Hukukun temel kurallarından birisi de “hakkın kötüye kullanılmasını yasanın korumayacağı” hükmüdür. Herkes haklarını kullanırken ve yükümlülüklerini yerine getirirken iyi niyet kurallarına uymak zorundadır. Sırf başkasını zarara sokmak için kullanılan hakkı, kanun himaye etmez.

    Bu kural; sadece medeni hakların kullanımında ya da borçların ifasında değil; devlet ve toplum yaşamının tüm aşamalarında geçerlidir.
    İktidarın yıllardan beri Yasama Organı olan Türkiye Büyük Millet Meclisi’nde “yasama hakkını kötüye kullandığı” bilinen bir gerçektir.
    Bu zincirin son halkası 27.01.2015 tarihinde medyaya düştü: “AKP hükümeti, Anayasa Mahkemesi’nin daire başkanı ve üstü görevlerde bulunan devlet memurlarının göreve dönüşleriyle ilgili yargı kararlarının iki yıl uygulanmamasına yönelik düzenlemeyi iptal edince bu kez “kızak görev formülünü” gündeme getirdi.

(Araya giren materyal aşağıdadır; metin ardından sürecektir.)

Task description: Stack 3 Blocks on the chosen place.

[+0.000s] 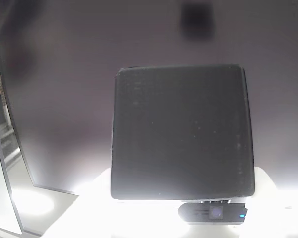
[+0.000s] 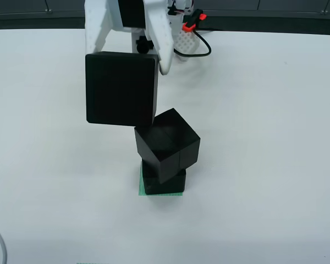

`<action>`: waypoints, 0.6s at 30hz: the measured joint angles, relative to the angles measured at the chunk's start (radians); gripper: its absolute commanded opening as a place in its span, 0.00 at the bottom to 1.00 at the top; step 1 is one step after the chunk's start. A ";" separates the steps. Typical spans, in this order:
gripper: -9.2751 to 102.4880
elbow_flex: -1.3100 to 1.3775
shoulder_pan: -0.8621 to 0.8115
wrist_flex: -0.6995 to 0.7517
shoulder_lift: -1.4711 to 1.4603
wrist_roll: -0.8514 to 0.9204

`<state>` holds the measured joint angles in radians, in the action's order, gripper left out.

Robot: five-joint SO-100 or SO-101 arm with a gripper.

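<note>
Fingers (image 2: 164,52) of white gripper (image 2: 124,55) pinching top block (image 2: 121,88) above tilted middle block (image 2: 168,144) on bottom block (image 2: 164,181) on striped green patch (image 2: 141,187), white table (image 2: 264,137) around, cable (image 2: 201,47) behind; no readable writing.

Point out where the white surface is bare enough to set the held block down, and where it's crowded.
In the view from above, bare white table lies right of the stack and left of it, out to the green edge strips. Crowded: the striped patch under two blocks, the upper block twisted, the gripper holding the third block just above.
</note>
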<state>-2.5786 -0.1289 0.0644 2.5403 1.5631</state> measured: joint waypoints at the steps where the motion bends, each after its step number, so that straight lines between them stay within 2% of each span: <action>1: 0.21 -0.052 0.000 -0.072 0.002 0.006; 3: 0.21 -0.161 0.009 -0.218 0.002 0.014; 6: 0.21 -0.236 0.046 -0.328 0.002 0.017; 18: 0.20 -0.341 0.081 -0.497 -0.006 0.017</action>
<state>-2.9192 -0.0476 -0.4326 2.5341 1.5800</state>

TBMM’de görüşmeleri devam eden “iş güvenliği” paketinde yapılan değişiklikle görevden alınan bürokratlar hiçbir hak kaybına uğramadan müşavir kadrosuna atanacak. Böylece görevden alınan bürokratların herhangi bir özlük ve hak kaybı olmayacağı için, idari mahkemelerde göreve dönüş davası açmasının önüne geçilecek…”

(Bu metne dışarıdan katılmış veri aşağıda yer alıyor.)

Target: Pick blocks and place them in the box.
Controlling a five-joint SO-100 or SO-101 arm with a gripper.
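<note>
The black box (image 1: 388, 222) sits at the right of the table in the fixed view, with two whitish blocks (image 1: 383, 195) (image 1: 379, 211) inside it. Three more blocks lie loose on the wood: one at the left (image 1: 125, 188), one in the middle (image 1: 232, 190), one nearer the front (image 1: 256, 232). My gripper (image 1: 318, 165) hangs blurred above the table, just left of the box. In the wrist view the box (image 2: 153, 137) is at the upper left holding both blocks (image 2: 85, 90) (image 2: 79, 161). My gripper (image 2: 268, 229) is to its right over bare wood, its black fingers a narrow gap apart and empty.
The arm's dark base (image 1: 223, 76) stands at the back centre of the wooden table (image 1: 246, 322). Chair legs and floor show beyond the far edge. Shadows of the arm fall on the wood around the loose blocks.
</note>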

“…Komisyonda AKP Manisa Milletvekili Muzaffer Yurttaş ve AKP Kilis Milletvekili Fuat Karakuş tarafından verilen önergeyle şube müdürleri ve üstündeki görevlerde çalışan devlet memurlarının geri dönüş davası açmalarının engellenmesini öngören düzenleme kabul edildi. Düzenlemeye göre, Anayasa Mahkemesi’nin iptal ettiği göreve dönüş düzenlemesi kızak görev formülüyle yine işlevsiz bırakılıyor…”(1)
Böylece Anayasa Mahkemesi’nin verdiği kararların hiçbir hukuksal sonuç doğurmayacağı, iktidarın bildiğini okuyacağı açıkça ilan edilmiş olmaktadır. Hukuk tanımaz, Anayasa tanımaz, mahkeme kararı tanımaz bir iktidarla karşı karşıyayız!

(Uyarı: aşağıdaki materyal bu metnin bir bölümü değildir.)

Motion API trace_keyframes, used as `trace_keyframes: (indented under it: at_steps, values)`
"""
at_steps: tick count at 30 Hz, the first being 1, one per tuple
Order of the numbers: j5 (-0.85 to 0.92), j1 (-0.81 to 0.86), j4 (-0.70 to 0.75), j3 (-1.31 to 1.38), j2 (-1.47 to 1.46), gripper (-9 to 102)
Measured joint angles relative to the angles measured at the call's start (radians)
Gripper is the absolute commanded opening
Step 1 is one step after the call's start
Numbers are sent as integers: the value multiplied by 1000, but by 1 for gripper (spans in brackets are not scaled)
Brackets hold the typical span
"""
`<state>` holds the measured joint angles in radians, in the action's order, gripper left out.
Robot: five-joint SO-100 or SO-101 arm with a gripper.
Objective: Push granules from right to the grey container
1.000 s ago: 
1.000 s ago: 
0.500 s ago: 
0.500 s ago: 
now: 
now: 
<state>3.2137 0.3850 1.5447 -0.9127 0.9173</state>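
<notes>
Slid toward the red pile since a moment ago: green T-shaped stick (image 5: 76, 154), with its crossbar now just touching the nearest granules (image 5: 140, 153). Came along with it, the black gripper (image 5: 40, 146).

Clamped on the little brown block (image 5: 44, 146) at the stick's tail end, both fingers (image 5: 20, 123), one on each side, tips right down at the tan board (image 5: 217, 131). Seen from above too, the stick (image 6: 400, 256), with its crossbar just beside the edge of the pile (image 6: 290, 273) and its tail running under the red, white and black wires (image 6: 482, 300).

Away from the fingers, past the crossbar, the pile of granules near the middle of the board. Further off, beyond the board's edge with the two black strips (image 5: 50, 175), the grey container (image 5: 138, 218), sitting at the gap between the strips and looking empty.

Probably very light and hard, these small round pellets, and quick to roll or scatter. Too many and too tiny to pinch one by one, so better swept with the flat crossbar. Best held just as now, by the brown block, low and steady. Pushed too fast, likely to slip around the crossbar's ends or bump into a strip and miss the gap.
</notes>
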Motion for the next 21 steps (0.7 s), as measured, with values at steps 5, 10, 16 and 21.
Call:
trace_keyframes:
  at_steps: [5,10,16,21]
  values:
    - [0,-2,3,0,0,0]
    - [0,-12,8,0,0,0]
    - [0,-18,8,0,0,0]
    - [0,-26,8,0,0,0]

“Hile-i şer’iyye” ile mahkeme kararlarını uygulamayan bu iktidar açık ve kesin olarak Anayasa’nın 138. maddesini ihlal etmektedir!
TBMM’nin yasama yetkisini kötüye kullanan AKP iktidarı kısaca “La loi C’est moi” (devlet benim) demektedir. Gerçekten de Cumhurbaşbakan (!) Recep Tayyip Erdoğan’ın bütün yetkileri elinde toplaması suretiyle oluşan bu rejime olsa, olsa kraliyet rejimi denebilir.
    Yasama hakkının kötüye kullanılmasının en somut örneğini bazı özelleştirme kararlarında gördük. Başlangıçtan itibaren Anayasaya aykırı olduğu açık ve kesin olarak bilinen bir kanun çıkarıldı: “Özelleştirmenin iptaline dair Danıştay’ın verdiği kararın uygulanıp uygulanmayacağına bakanlar kurulu karar verir”…(2)
    Bu kanun; Hükümetin de RTE’nin de AKP’nin de çok iyi bildiği ve tahmin ettiği gibi Anayasa Mahkemesi tarafından “Anayasaya ve hukuka apaçık ve kesin olarak aykırı olduğundan iptal edildi. (3)
    Bu kararın uygulanması ve özelleştirilen kuruluş ile eklentilerinin geri alınması gerekirken AKP iktidarı, AYS Mahkemesi kararını uygulamadı; yeniden aynı sonucu verecek yeni bir kanun çıkardı: “Özelleştirilen kamu kuruluşunun ilgilisine tesliminden itibaren beş yıl geçen Danıştay kararları uygulanmaz”… (4)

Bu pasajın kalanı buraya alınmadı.